Jej pierwsze nazwisko brzmiało Chirivskaya. I jakoś na drugim lub trzecim roku podeszła do mnie i zapytała: „Radzisz mi zmienić nazwisko czy zostawić własne?” "Który chcesz wziąć?" - zapytałem ją, a ona podała imię Brik. „Wow”, pomyślałem, „Skąd się wziął ten pomysł? Bardzo głośne nazwisko dla pseudonimu. A Zhenya odpowiedziała, że tak nazywa się jej prababka. Powiedziałem: „Cóż, jeśli tak myślisz, to oczywiście weź to”.
- Kiedy Zhenya ukończył instytut, czy skrzyżowałeś ścieżki?
- Prawie nie, ale wiedziałem, co się dzieje w jej życiu - mamy jeden świat kina, teatru. Podczas studiów w instytucie Zhenya poznała Valerę Todorovsky'ego w Mosfilm, gdzie przesłuchała go w jakimś obrazie. Potem wyznała mi, że została przez niego ujarzmiona jako reżyserka, że się w nim zakochała. Mówiła o tym ze łzami w oczach. Ale był wtedy żonaty.

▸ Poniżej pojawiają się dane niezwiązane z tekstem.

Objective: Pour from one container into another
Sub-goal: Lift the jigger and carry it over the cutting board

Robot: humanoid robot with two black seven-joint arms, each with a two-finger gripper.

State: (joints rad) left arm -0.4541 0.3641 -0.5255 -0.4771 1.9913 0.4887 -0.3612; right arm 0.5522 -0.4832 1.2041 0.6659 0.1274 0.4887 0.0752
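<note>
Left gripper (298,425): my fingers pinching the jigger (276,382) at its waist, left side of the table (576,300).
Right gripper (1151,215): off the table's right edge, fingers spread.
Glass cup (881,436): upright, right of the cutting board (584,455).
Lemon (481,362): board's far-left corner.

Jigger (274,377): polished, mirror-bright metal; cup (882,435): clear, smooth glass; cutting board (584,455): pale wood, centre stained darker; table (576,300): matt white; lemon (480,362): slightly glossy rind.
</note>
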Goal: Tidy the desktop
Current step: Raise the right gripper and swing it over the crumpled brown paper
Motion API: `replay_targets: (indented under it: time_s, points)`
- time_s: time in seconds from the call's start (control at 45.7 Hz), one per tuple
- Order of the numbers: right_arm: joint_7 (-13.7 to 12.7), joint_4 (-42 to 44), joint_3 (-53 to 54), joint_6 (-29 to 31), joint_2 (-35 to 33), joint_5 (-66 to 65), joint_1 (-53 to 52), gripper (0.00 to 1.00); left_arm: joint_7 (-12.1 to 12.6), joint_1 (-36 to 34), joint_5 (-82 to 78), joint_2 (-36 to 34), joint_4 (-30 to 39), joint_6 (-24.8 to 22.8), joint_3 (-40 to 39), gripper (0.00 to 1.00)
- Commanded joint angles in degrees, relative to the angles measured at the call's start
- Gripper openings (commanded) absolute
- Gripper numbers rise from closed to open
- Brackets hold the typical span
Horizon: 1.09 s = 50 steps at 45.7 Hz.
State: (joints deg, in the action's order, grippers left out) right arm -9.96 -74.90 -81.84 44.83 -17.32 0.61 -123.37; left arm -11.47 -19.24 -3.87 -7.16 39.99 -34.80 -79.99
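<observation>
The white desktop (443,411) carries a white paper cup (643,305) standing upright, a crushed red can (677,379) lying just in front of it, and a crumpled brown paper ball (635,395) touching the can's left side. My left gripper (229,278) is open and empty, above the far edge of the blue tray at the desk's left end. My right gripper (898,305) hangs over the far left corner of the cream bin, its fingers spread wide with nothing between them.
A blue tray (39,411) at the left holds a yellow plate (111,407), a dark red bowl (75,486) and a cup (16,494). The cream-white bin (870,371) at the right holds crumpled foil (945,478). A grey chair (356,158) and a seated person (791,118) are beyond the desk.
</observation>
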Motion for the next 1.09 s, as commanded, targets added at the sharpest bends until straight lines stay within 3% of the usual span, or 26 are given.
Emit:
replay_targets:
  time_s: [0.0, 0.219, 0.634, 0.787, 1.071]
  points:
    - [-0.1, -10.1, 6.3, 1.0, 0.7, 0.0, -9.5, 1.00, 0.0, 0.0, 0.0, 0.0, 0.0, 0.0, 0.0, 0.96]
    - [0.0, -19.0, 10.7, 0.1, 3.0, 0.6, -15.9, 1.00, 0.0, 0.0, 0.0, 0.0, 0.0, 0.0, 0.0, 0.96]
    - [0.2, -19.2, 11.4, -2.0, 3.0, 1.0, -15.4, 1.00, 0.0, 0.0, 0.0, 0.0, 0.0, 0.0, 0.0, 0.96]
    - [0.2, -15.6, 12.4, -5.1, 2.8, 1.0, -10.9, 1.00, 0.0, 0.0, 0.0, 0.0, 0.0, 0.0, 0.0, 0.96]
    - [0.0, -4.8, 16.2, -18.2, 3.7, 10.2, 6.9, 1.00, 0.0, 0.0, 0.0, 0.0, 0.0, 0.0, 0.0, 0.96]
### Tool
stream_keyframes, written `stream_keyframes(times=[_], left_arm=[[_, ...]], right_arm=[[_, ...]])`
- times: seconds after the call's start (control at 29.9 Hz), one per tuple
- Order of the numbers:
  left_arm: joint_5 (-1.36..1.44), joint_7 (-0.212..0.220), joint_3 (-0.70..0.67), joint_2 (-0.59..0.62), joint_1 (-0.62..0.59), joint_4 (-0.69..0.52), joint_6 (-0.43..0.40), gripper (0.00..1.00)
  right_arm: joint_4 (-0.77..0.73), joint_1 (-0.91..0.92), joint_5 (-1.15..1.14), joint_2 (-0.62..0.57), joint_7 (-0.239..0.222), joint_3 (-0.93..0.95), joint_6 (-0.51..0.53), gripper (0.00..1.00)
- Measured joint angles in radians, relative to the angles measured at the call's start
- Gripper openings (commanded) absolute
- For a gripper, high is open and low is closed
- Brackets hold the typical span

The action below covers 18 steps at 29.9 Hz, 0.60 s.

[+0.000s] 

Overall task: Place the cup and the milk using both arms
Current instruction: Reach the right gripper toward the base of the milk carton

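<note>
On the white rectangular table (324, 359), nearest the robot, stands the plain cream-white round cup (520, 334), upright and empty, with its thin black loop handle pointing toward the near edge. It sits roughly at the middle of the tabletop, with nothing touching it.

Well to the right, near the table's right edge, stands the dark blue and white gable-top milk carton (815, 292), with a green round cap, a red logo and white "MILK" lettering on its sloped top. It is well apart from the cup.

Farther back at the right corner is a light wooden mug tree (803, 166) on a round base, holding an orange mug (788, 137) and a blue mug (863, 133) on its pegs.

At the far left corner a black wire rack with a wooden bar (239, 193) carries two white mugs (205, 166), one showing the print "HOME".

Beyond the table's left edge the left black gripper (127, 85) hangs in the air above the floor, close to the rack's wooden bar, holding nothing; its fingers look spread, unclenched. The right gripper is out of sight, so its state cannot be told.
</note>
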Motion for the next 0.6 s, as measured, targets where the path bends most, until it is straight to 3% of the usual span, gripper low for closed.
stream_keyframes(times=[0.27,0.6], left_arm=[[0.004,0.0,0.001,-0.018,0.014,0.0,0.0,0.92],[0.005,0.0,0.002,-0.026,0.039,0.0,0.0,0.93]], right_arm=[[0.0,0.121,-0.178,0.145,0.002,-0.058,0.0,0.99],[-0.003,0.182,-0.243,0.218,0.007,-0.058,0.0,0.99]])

I po pewnym czasie dowiedziałem się, że on i Valera pobrali się. Nie można było jej nie odpowiedzieć - była piękna, mądra, utalentowana, inteligentna, a wszystko to połączono w jedną młodą kobietę. Jej siostra i matka były zawsze przy niej i wspierały ją we wszystkim.
Nie miałem wątpliwości, że Zhenya zostanie świetną aktorką, że będzie miała wybitną pracę w filmie i teatrze. Tak się stało - zaczęła działać iz powodzeniem. Następnie Zhenya został przyjęty do Sovremennika do Galyi Volchek - i jest to również szczególny znak wybrania.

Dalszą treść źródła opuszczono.